**Your goal:**
Would you retype the listing below word for word, without any of its pictures?

(Beginning of Data extract)

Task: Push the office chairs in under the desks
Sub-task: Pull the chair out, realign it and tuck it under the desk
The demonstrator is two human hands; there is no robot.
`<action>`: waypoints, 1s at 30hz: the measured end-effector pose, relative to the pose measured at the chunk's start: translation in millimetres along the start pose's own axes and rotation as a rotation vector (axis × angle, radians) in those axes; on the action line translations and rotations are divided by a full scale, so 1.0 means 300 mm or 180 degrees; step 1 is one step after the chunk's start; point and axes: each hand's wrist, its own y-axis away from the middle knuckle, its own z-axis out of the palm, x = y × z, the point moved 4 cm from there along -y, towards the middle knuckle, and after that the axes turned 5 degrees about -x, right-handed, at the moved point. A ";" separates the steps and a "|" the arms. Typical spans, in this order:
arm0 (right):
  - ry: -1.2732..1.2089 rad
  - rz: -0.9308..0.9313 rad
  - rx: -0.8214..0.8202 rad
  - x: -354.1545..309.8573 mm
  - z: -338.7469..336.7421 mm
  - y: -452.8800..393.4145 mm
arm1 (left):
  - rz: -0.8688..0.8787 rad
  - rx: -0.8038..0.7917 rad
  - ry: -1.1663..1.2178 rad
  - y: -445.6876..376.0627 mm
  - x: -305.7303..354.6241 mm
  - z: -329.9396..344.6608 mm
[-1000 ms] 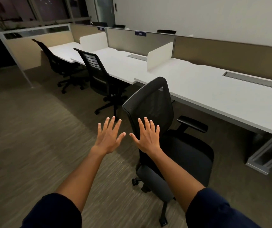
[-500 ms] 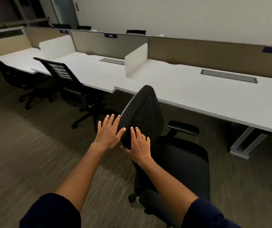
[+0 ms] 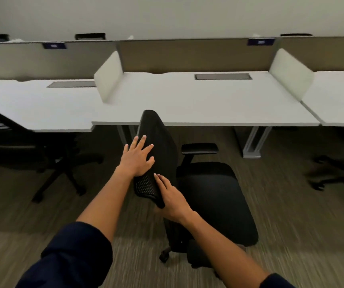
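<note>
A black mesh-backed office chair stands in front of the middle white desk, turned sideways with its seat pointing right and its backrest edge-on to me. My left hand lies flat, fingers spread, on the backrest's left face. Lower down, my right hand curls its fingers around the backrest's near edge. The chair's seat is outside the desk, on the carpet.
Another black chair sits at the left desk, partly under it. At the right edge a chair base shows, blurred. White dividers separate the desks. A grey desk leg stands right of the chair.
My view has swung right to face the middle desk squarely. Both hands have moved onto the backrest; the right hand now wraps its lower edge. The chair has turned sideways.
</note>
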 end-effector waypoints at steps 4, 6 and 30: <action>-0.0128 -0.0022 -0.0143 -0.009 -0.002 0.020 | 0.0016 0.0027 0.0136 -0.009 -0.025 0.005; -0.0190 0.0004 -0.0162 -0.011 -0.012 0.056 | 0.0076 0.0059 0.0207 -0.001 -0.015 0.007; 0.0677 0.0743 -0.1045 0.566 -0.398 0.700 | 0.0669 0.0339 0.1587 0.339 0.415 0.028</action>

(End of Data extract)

**Response to the exercise:**
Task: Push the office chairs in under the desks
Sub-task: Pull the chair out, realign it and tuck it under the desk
The demonstrator is two human hands; there is no robot.
`<action>`: waypoints, 1s at 30hz: the measured end-effector pose, relative to the pose measured at the chunk's start: translation in millimetres along the start pose's own axes and rotation as a rotation vector (axis × angle, radians) in those axes; on the action line translations and rotations are divided by a full scale, so 1.0 means 300 mm or 180 degrees; step 1 is one step after the chunk's start; point and axes: each hand's wrist, its own y-axis away from the middle knuckle, its own z-axis out of the palm, x = y × z, the point moved 4 cm from there along -y, towards the middle knuckle, and after that the axes turned 5 degrees about -x, right-handed, at the moved point. A ";" separates the steps and a "|" the arms. Typical spans, in this order:
arm0 (right):
  - ry: -1.2732..1.2089 rad
  - rz: -0.9308..0.9313 rad
  - rx: -0.8214..0.8202 rad
  - x: -354.1545..309.8573 mm
  - z: -338.7469..336.7421 mm
  - y: -452.8800..393.4145 mm
arm1 (left):
  - rz: -0.8688..0.8787 rad
  - rx: -0.8038..0.7917 rad
  - ry: -1.1663..1.2178 rad
  - y: -445.6876..376.0627 mm
  - x: -305.7303..354.6241 mm
  - z: -329.9396..344.6608 mm
[-1000 ms] 
[-500 ms] 
[+0 ms] 
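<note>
A black mesh-backed office chair stands in front of the middle white desk, turned sideways with its seat pointing right and its backrest edge-on to me. My left hand lies flat, fingers spread, on the backrest's left face. Lower down, my right hand curls its fingers around the backrest's near edge. The chair's seat is outside the desk, on the carpet.
Another black chair sits at the left desk, partly under it. At the right edge a chair base shows, blurred. White dividers separate the desks. A grey desk leg stands right of the chair.
My view has swung right to face the middle desk squarely. Both hands have moved onto the backrest; the right hand now wraps its lower edge. The chair has turned sideways.
</note>
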 end-effector waypoints at steps 4, 6 and 30: <action>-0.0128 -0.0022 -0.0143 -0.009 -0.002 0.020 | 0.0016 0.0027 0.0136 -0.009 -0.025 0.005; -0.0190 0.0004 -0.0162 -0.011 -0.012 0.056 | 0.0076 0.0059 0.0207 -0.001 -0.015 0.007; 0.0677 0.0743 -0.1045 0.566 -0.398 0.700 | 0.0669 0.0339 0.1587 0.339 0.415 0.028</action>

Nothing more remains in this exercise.